Before you write out the listing, remove the pictures; everything else stays exactly as it is.

*** STORED DATA

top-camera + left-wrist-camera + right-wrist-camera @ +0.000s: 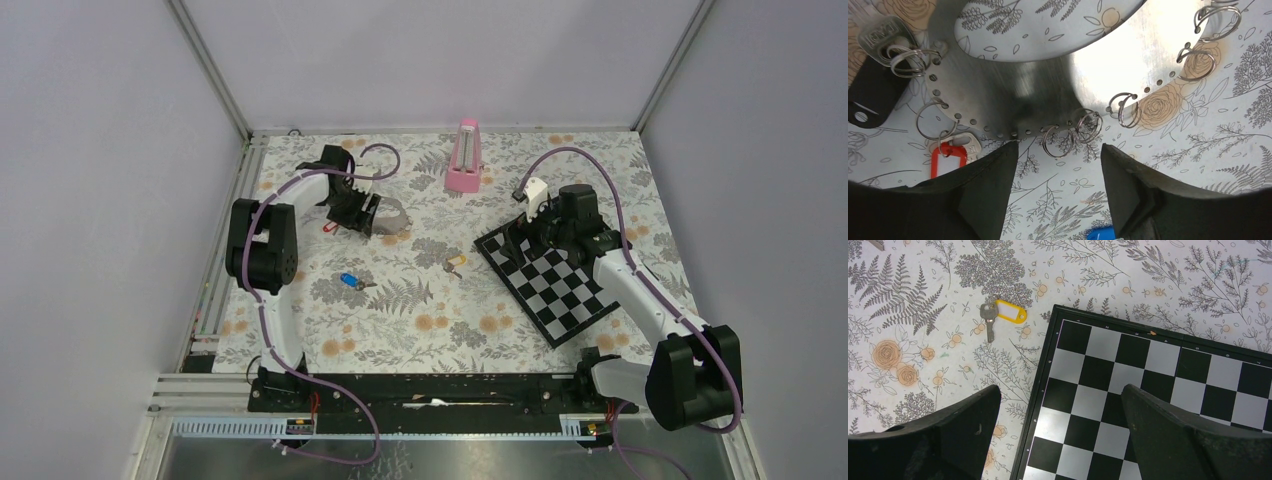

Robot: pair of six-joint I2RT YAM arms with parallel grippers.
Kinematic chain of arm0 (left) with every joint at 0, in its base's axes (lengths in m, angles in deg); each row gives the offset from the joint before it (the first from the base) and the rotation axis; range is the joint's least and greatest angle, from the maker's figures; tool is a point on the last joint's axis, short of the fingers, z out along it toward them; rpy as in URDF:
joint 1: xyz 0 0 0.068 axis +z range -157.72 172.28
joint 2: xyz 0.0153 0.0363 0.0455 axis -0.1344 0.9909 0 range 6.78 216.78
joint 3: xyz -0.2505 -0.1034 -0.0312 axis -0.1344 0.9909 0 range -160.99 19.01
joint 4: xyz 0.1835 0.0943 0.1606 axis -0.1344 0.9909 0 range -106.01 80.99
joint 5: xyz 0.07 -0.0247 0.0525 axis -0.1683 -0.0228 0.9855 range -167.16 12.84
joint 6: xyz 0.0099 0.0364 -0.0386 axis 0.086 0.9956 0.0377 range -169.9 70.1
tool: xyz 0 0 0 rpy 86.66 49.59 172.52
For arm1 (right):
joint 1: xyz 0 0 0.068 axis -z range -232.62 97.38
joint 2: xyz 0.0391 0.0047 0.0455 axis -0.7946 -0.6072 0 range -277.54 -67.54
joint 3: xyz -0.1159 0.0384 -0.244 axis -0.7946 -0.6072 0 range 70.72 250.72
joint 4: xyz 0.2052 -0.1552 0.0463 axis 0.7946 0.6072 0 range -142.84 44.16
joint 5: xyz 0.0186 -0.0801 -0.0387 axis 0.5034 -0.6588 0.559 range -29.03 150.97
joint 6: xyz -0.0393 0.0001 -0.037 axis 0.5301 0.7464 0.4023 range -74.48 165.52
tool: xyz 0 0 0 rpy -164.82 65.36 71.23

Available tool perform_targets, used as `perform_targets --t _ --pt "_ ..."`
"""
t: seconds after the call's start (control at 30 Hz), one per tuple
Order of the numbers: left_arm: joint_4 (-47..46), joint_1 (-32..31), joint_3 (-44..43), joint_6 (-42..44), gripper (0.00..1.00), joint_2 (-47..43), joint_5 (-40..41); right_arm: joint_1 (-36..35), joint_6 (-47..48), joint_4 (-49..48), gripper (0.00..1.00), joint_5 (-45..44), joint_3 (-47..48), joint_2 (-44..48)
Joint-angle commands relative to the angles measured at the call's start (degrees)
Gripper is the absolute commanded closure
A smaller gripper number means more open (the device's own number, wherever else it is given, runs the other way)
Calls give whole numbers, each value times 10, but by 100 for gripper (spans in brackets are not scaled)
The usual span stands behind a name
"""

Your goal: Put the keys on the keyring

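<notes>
Currently we judge the step to be the approach to the keyring [998, 100]; no key is picked up yet. The left gripper [1058, 195] hovers at the far left of the table, its fingers apart and grasping nothing, with their tips just short of the strap's edge. The strap is a flat grey band with a dull sheen, curved into a loop and punched with a row of small holes. Thin silver split rings [1058, 142] hang from the holes. A red tag [948, 157] and a black tag [870, 95] are already attached to rings.

The blue key [350, 281] lies loose on the floral cloth [420, 320], nearer than the strap. The yellow key [1003, 314] lies near the centre, just left of the chessboard [1148, 375]. Its head is glossy plastic and its blade plain metal.

The right gripper [1058, 440] hangs over the board's left edge, fingers wide apart and empty.

Next move, in our judgement: pin one ring steady, then fetch a key. The rings are thin and springy, so alignment will be tight.
</notes>
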Motion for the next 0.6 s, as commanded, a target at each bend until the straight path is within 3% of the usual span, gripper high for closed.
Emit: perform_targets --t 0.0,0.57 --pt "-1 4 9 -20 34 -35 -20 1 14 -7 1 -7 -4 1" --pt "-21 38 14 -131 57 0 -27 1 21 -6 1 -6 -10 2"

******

### ANSWER BELOW
top-camera + left-wrist-camera + right-wrist-camera @ +0.000s: 

Robot: pair of six-joint I2RT YAM arms with parallel grippers.
Kinematic chain of arm0 (left) with every joint at 0, in its base's axes (lengths in m, angles in deg); each row gives the offset from the joint before it (the first from the base) and the rotation axis; range is the joint's least and greatest angle, from the maker's figures; tool is a point on the last joint's axis, short of the fingers, z out along it toward them; rpy as in URDF:
joint 1: xyz 0 0 0.068 axis +z range -157.72 172.28
joint 2: xyz 0.0153 0.0363 0.0455 axis -0.1344 0.9909 0 range 6.78 216.78
joint 3: xyz -0.2505 -0.1034 -0.0312 axis -0.1344 0.9909 0 range -160.99 19.01
joint 4: xyz 0.1835 0.0943 0.1606 axis -0.1344 0.9909 0 range -106.01 80.99
joint 5: xyz 0.07 -0.0247 0.0525 axis -0.1683 -0.0228 0.9855 range -167.16 12.84
joint 6: xyz 0.0099 0.0364 -0.0386 axis 0.086 0.9956 0.0377 range -169.9 70.1
tool: xyz 0 0 0 rpy 86.66 49.59 172.52
For arm1 (right):
joint 1: xyz 0 0 0.068 axis -z range -232.62 97.38
joint 2: xyz 0.0391 0.0047 0.0455 axis -0.7946 -0.6072 0 range -277.54 -67.54
joint 3: xyz -0.1159 0.0384 -0.244 axis -0.7946 -0.6072 0 range 70.72 250.72
joint 4: xyz 0.2052 -0.1552 0.0463 axis 0.7946 0.6072 0 range -142.84 44.16
joint 5: xyz 0.0186 -0.0801 -0.0387 axis 0.5034 -0.6588 0.559 range -29.03 150.97
joint 6: xyz -0.0393 0.0001 -0.037 axis 0.5301 0.7464 0.4023 range -74.48 165.52
tool: xyz 0 0 0 rpy -164.82 65.36 71.23

Available tool perform_targets, used as `perform_targets --t _ --pt "_ ..."`
"""
t: seconds after the call's start (control at 30 Hz), one per tuple
Order of the numbers: left_arm: joint_4 (-47..46), joint_1 (-32..31), joint_3 (-44..43), joint_6 (-42..44), gripper (0.00..1.00), joint_2 (-47..43), joint_5 (-40..41); right_arm: joint_1 (-36..35), joint_6 (-47..48), joint_4 (-49..48), gripper (0.00..1.00), joint_5 (-45..44), joint_3 (-47..48), joint_2 (-44..48)
Joint-angle commands relative to the angles measured at the call's start (degrees)
Gripper is the absolute commanded closure
A smaller gripper number means more open (the device's own number, wherever else it is given, runs the other way)
Calls give whole numbers, each value times 10, but by 100 for gripper (spans in brackets are not scaled)
The usual span stands behind a name
"""

Your goal: Put the keys on the keyring

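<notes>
Currently we judge the step to be the approach to the keyring [998, 100]; no key is picked up yet. The left gripper [1058, 195] hovers at the far left of the table, its fingers apart and grasping nothing, with their tips just short of the strap's edge. The strap is a flat grey band with a dull sheen, curved into a loop and punched with a row of small holes. Thin silver split rings [1058, 142] hang from the holes. A red tag [948, 157] and a black tag [870, 95] are already attached to rings.

The blue key [350, 281] lies loose on the floral cloth [420, 320], nearer than the strap. The yellow key [1003, 314] lies near the centre, just left of the chessboard [1148, 375]. Its head is glossy plastic and its blade plain metal.

The right gripper [1058, 440] hangs over the board's left edge, fingers wide apart and empty.

Next move, in our judgement: pin one ring steady, then fetch a key. The rings are thin and springy, so alignment will be tight.
</notes>
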Motion for the next 0.6 s, as commanded, a target at each bend until the straight path is within 3% of the usual span, gripper high for closed.
Emit: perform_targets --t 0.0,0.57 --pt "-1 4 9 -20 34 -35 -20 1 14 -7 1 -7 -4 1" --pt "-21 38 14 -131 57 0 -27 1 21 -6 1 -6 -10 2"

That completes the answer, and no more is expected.